Brownian motion theory

In 1905, Albert Einstein created a molecular kinetic theory for a quantitative description of Brownian motion. In particular, he derived a formula for the diffusion coefficient of spherical Brownian particles:

where D- diffusion coefficient, R is the universal gas constant, T is the absolute temperature, N A is the Avogadro constant, but- particle radius, ξ - dynamic viscosity.
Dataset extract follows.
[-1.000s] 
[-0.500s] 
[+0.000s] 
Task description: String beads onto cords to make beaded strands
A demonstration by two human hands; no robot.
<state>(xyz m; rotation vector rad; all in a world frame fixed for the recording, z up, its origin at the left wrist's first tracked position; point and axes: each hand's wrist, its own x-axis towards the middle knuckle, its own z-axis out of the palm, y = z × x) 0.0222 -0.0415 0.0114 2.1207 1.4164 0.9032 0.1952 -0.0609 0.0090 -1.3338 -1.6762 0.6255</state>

Brownian motion as non-Markovian
random process

The theory of Brownian motion, well developed over the last century, is approximate. And although in most cases of practical importance the existing theory gives satisfactory results, in some cases it may require refinement. Thus, experimental work carried out at the beginning of the 21st century at the Polytechnic University of Lausanne, the University of Texas and the European Molecular Biology Laboratory in Heidelberg (under the direction of S. Dzheney) showed the difference in the behavior of a Brownian particle from that theoretically predicted by the Einstein-Smoluchowski theory, which was especially noticeable when increase in particle size. The studies also touched upon the analysis of the movement of the surrounding particles of the medium and showed a significant mutual influence of the movement of the Brownian particle and the movement of the particles of the medium caused by it on each other, that is, the presence of a "memory" in the Brownian particle, or, in other words, the dependence of its statistical characteristics in the future on the entire prehistory her behavior in the past. This fact was not taken into account in the Einstein-Smoluchowski theory.
The process of Brownian motion of a particle in a viscous medium, generally speaking, belongs to the class of non-Markov processes, and for its more accurate description it is necessary to use integral stochastic equations.